Wartajavaindo.com
JEPARA – Bahu jalan yang biasanya cuma ditumbuhi semak kini disulap jadi sumber cuan. Pemkab Jepara resmi memulai program *“Lorong Pangan”* dengan menanam 700+ pohon mangga Kioji dan kelengkeng di sepanjang jalan Desa Jinggotan, Kecamatan Kembang, Rabu (22/4/2026).
Bupati Jepara *Witiarso Utomo* turun langsung menanam dan menegaskan target program ini: mengubah lahan marginal jadi mesin Pendapatan Asli Desa.
“Hari ini kita ubah turus jalan yang selama ini nganggur jadi produktif. Tujuannya jelas: menaikkan PADes,” tegas Bupati.
Total *7 kilometer* bahu jalan di 6 desa — Sumanding, Bucu, Cepogo, Dudakawu, Pendem, dan Jinggotan — akan ditanami buah bernilai ekonomi tinggi. Program tahap awal fokus di jalan kabupaten dan sebagian jalan desa, lalu diharapkan menular ke wilayah lain.
Kenapa pilih *Mangga Kioji & Kelengkeng*? Dua buah ini cocok dengan karakter tanah Kembang, umur panen cepat, dan harga jual stabil.
“Diperkirakan saat panen, satu pohon bisa hasilkan Rp500 ribu sampai Rp1 juta,” jelas Witiarso. Artinya, 700 pohon berpotensi suntik ekonomi desa hingga Rp700 juta per musim panen.
Program ini didukung *CSR PLTU Tanjung Jati B* yang menyuplai 700+ bibit. Sebanyak 462 pohon langsung ditanam hari ini. Agar nggak cuma seremonial tanam-tinggal, *DKPP Jepara* akan mendampingi warga soal pemupukan dan perawatan.
“Ini bukan sekadar penghijauan. Saya mau manfaat ekonominya benar-benar dirasakan warga di tingkat bawah,” tegas Bupati.
Kepala Desa Jinggotan *Solikin* menyambut program ini karena dampaknya dobel: ekonomi jalan, lingkungan jadi indah.

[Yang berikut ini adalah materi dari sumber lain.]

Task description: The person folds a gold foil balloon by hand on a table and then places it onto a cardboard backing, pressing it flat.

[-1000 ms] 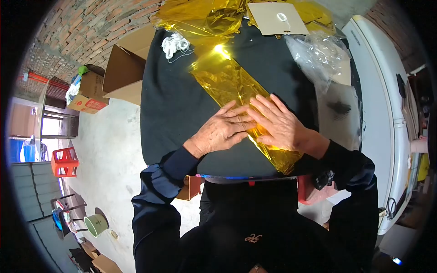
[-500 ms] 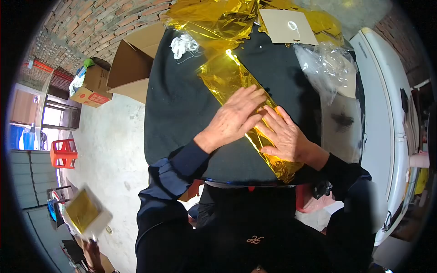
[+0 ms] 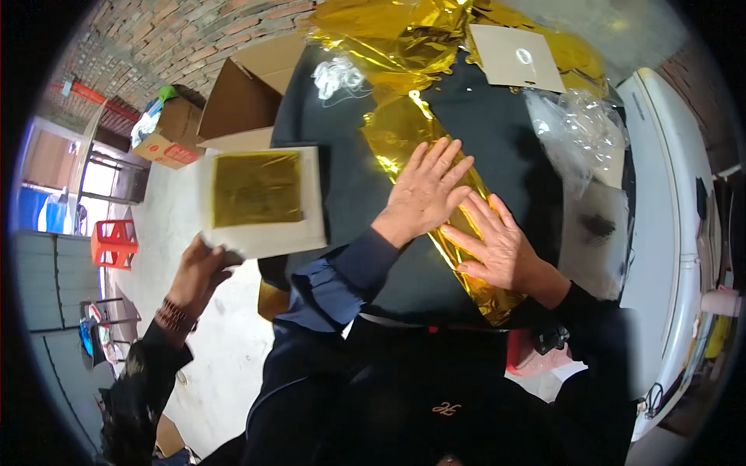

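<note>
black cloth (image 3: 509, 147) is the surface, near a brick wall (image 3: 202, 35) and a pale floor (image 3: 221, 349). to the left, there are one red stool (image 3: 115, 243) and two cardboard boxes (image 3: 239, 102). one bundle of white string (image 3: 339, 77) and one gold foil strip (image 3: 406, 126) lie on the cloth. both hands, left hand (image 3: 420, 194) and right hand (image 3: 501, 247), are open, palms down, fingers spread, upon the strip. near the cloth's left side, another person's hand (image 3: 196, 273) holds one pale board (image 3: 312, 203).

Rough workshop: brick wall (image 3: 194, 39), cardboard box (image 3: 237, 105), bare floor (image 3: 225, 334), red stool (image 3: 116, 243).
</note>
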Motion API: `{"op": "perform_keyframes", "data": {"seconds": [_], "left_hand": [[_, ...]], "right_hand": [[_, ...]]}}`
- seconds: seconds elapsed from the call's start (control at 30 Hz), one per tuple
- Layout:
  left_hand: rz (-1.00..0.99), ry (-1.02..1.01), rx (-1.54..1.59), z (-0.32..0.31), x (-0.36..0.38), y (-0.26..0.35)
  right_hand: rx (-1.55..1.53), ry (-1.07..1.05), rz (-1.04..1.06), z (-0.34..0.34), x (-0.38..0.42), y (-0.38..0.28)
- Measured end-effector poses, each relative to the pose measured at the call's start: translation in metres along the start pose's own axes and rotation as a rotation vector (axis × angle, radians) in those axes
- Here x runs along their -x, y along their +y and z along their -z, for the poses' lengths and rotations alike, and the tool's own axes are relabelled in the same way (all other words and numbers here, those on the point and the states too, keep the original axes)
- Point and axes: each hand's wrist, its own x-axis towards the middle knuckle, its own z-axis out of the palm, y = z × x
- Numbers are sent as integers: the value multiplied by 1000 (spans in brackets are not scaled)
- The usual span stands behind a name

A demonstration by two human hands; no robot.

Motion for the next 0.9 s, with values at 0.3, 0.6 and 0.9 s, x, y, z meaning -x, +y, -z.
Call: {"op": "perform_keyframes", "data": {"seconds": [0.3, 0.6, 0.9], "left_hand": [[65, 11, 2, -5, 2, 0], [101, -37, 24, -12, 3, 1], [55, 205, 177, 4, 1, 3]], "right_hand": [[70, -34, -1, 4, -8, -5], [63, -49, 15, 0, -4, 1], [40, -125, -41, 5, -6, -5]]}}
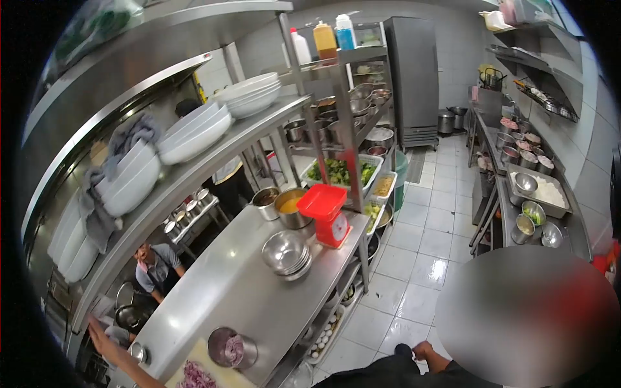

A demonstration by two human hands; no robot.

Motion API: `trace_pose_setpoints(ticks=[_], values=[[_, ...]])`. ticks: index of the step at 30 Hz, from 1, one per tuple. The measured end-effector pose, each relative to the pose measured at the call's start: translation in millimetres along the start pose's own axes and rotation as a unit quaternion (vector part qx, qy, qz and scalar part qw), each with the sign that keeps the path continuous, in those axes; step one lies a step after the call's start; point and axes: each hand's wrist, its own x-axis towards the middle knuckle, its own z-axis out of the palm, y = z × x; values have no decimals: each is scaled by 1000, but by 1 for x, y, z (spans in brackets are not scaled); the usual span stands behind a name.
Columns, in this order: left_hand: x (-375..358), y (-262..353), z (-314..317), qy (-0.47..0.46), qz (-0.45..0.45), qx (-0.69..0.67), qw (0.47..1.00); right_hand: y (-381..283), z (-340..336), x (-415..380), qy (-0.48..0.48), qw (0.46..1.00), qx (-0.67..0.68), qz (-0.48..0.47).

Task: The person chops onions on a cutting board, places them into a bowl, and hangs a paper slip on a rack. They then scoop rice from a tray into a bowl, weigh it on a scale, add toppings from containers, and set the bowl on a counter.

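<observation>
My left hand [102, 337] reaches out at the lower left, its fingers extended and overlapping the edge of the steel shelf [213, 155]. It appears to hold nothing. Below it on the counter stands a small metal bowl [138, 352]. Near my forearm, chopped red onion [197, 375] lies on a pale cutting board [223, 377]. A steel pot [228, 343] beside the board has more onion inside. My right hand is out of the picture. At the lower right a co-worker's hand [424, 351] shows with its fingers curled, next to a blurred patch.
Stacked bowls [286, 252] and a red scale [326, 213] stand on the counter [213, 284]. White dishes [194, 136] and a grey cloth [134, 136] sit on the shelf above. Another person [158, 271] is beyond the counter. A tiled aisle [414, 258] runs along its right.
</observation>
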Motion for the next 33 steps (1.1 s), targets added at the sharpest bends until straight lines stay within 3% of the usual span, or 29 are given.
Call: trace_pose_setpoints(ticks=[2, 5, 8, 10, 12, 14, 15, 16, 18, 22, 24, 31, 33], values=[[-38, 26, 3, 122, -7, 1, 993, 26, -2, -17, -57, 986, 136, 80], [-131, 84, 39, 159, 42, -73, 984, 66, 3, -27, -53, 970, 219, 93], [-272, 168, 109, -22, 166, -205, 964, 106, -47, -29, -44, 956, 262, 127], [-340, 205, 158, -133, 142, -194, 962, 134, -69, 3, 4, 974, 212, 82], [-397, 243, 201, -217, 78, -314, 921, 180, -70, 61, 82, 990, 117, 6], [-437, 273, 228, -286, 29, -361, 887, 170, -161, 28, 164, 984, 51, -36], [-452, 286, 239, -315, 4, -384, 868, 164, -199, 26, 160, 961, 225, -6], [-463, 295, 249, -331, -2, -380, 864, 156, -240, 20, 171, 904, 392, 24], [-484, 309, 269, -362, -12, -371, 855, 145, -326, 21, 174, 879, 444, 21], [-514, 316, 316, -371, -20, -363, 854, 121, -491, 57, 313, 857, 392, -114], [-527, 322, 340, -361, -33, -358, 860, 93, -583, 72, 381, 857, 297, -180], [-549, 341, 470, -306, -51, -350, 884, -31, -890, 31, 439, 801, 232, -335], [-550, 359, 513, -266, -1, -325, 907, -45, -956, 11, 459, 787, 208, -356]])
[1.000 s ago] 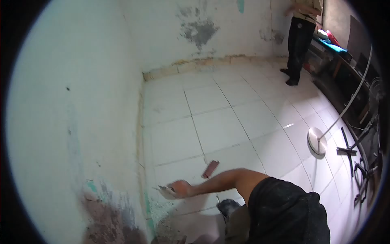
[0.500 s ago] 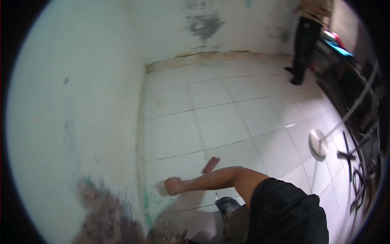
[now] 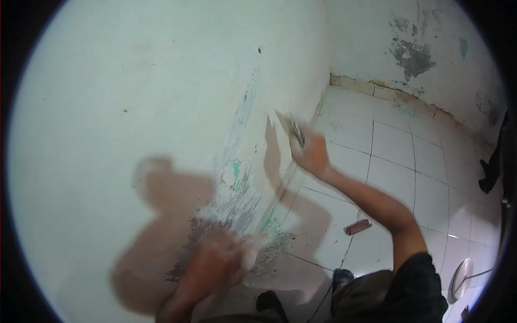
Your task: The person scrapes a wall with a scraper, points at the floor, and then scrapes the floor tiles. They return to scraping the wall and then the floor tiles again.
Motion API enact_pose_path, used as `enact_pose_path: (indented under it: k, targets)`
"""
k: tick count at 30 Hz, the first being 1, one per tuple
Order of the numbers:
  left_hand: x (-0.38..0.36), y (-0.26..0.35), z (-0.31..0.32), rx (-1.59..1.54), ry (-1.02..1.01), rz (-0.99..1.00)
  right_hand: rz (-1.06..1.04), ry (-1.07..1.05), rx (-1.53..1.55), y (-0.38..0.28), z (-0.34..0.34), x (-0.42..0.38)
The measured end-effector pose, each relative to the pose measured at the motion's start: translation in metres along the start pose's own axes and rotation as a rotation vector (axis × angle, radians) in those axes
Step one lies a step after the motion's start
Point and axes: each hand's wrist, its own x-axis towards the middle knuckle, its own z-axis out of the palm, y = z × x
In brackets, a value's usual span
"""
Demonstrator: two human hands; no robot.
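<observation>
My right hand (image 3: pixel 312 153) is raised beside the wall's lower part, its fingers closed around what looks like a scraper (image 3: pixel 288 125) with a flat, thin blade pointing up and left. Motion blurs the blade's details. Lower down, my left hand (image 3: pixel 218 261) is in front of a rough scraped patch (image 3: pixel 239 207) showing grey, white and green. Its fingers look curled, with something pale at their tips that is too smeared to name. Whether that hand touches the wall (image 3: pixel 134 97) cannot be made out.
A reddish-brown block (image 3: pixel 357 226) lies on the white tiled floor (image 3: pixel 393 177). Crumbs of debris (image 3: pixel 274 247) gather at the wall's foot. A round stand base (image 3: pixel 462 280) is at lower right. Another person's dark shoe (image 3: pixel 487 175) shows at the right edge.
The view has swung left towards the wall. My right hand has risen from low by the floor, and the scraper now shows in it. My left hand has come clearly into view.
</observation>
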Motion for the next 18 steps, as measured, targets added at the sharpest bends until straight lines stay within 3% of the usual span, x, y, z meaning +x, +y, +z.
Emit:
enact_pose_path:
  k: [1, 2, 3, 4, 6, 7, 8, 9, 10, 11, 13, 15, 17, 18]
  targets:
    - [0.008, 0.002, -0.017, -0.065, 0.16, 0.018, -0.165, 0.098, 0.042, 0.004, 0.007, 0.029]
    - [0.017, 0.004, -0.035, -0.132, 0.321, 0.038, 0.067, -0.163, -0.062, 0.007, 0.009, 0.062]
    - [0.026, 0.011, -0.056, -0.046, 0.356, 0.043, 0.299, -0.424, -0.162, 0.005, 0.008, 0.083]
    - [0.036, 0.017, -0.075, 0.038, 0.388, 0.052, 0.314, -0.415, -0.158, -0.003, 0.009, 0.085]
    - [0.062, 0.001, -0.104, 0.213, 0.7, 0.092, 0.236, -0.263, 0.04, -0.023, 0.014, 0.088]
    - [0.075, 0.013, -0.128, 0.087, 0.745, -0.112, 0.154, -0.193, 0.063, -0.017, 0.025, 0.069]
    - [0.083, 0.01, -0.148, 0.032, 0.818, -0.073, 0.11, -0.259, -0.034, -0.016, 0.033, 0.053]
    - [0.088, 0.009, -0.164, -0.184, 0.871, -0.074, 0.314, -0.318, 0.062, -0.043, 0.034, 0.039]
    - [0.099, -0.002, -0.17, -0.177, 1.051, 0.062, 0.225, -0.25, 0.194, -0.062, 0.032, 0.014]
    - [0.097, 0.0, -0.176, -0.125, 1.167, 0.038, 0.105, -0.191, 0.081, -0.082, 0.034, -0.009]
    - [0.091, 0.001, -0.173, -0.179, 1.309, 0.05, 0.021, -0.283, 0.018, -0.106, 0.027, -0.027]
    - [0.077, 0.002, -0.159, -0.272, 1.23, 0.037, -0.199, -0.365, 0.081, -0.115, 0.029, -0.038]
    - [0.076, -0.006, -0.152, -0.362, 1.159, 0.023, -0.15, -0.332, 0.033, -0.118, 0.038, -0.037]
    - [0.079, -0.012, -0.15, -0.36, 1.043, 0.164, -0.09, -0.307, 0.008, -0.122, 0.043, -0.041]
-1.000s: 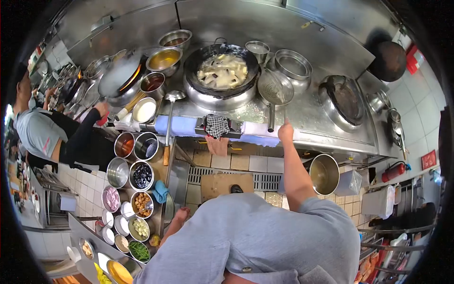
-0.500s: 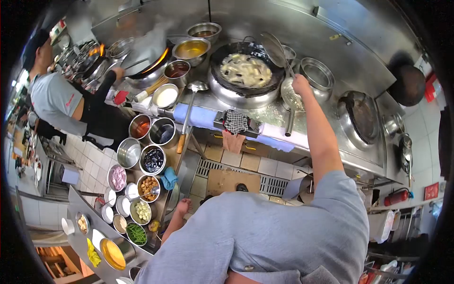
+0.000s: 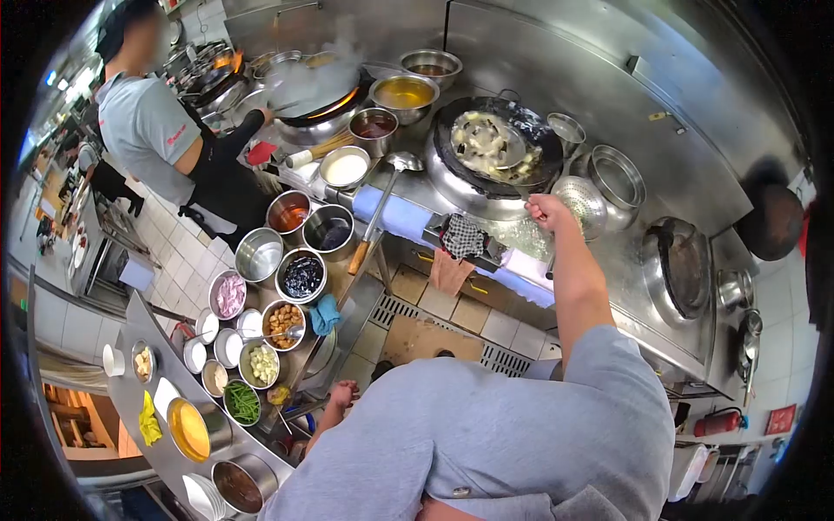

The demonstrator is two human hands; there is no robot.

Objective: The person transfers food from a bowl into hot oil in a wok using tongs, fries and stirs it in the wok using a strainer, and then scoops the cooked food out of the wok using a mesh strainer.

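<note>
One bare right hand (image 3: 545, 211) is gripping the handle (image 3: 525, 191) of a round metal strainer (image 3: 512, 149) in the black wok (image 3: 546, 137) of pale food (image 3: 474, 132), between the front and back edges of the steel tabletop (image 3: 615, 276); the bare left hand (image 3: 345, 393) is hanging low, its grip unclear.

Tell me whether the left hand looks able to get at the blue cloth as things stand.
Probably yes: the left hand looks unoccupied, and nothing visible covers the blue cloth beside the bowl of brown chunks. A forward reach seems free.
</note>
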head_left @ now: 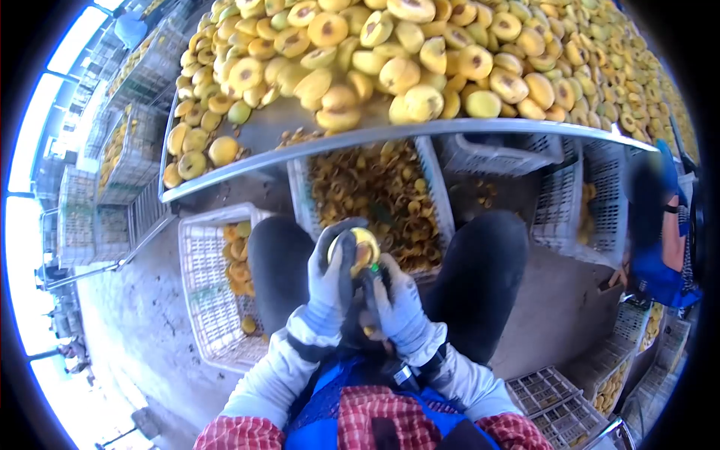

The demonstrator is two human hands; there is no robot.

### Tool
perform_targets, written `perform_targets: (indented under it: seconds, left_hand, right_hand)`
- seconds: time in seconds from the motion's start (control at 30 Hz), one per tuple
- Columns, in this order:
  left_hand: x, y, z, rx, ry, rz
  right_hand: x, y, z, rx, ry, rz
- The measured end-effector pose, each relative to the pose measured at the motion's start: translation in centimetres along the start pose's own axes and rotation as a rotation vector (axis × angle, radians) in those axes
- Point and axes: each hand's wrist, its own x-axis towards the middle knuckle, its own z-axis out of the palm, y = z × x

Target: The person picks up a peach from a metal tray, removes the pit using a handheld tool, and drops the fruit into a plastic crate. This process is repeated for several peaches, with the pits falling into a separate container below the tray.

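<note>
In my left hand [328, 276], gloved in grey, is a yellow peach half [364, 246], its brownish cut face partly showing. The fingers wrap around its left side. My right hand [399, 301], also gloved, is closed beside the fruit's lower right edge. A small green piece [375, 268] shows at its fingertips, apparently part of a hand tool; the rest is hidden by the fingers. Both hands are between my knees, just in front of a white crate [302, 201] full of brown pits and scraps.
A metal-edged table [360, 133] bears heaped peach halves [330, 30]. To my left stands a white crate [201, 300] with some peach halves inside. More crates [604, 202] are at right, near another person's forearm [672, 238]. Stacked crates [79, 217] line the far left.
</note>
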Motion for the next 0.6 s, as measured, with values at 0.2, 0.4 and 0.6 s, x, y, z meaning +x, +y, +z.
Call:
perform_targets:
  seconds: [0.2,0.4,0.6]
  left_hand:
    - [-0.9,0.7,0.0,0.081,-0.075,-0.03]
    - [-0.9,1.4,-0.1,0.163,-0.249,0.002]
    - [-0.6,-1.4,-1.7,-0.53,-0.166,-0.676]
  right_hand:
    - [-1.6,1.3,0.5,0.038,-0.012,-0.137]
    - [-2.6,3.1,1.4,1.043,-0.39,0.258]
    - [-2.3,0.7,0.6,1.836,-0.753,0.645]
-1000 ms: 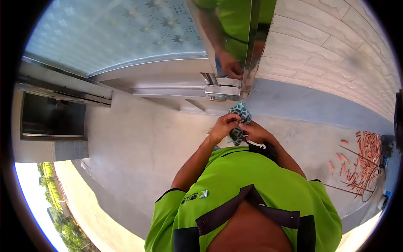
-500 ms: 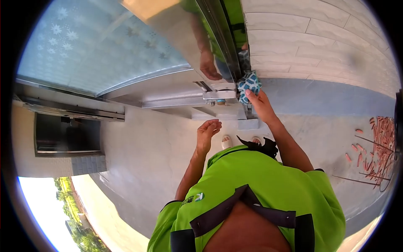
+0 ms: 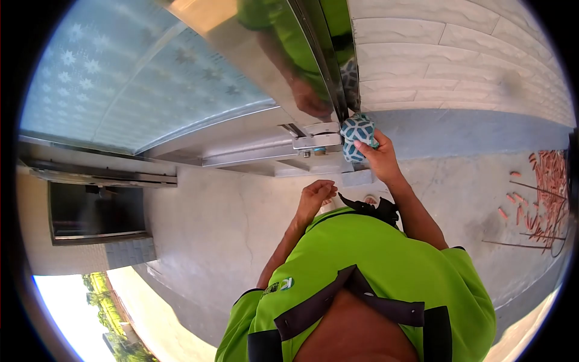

“Yang paling bagus, warga jadi punya rasa memiliki. Kalau sudah merasa ini ‘ATM Desa’, pasti dirawat. Kesadaran jaga lingkungan otomatis tumbuh,” ujar Solikin.
Lewat konsep *Lorong Pangan*, Pemkab Jepara membuktikan lahan marginal bisa diubah jadi solusi konkret: desa dapat PADes, warga dapat tambahan penghasilan, jalan desa makin teduh dan produktif.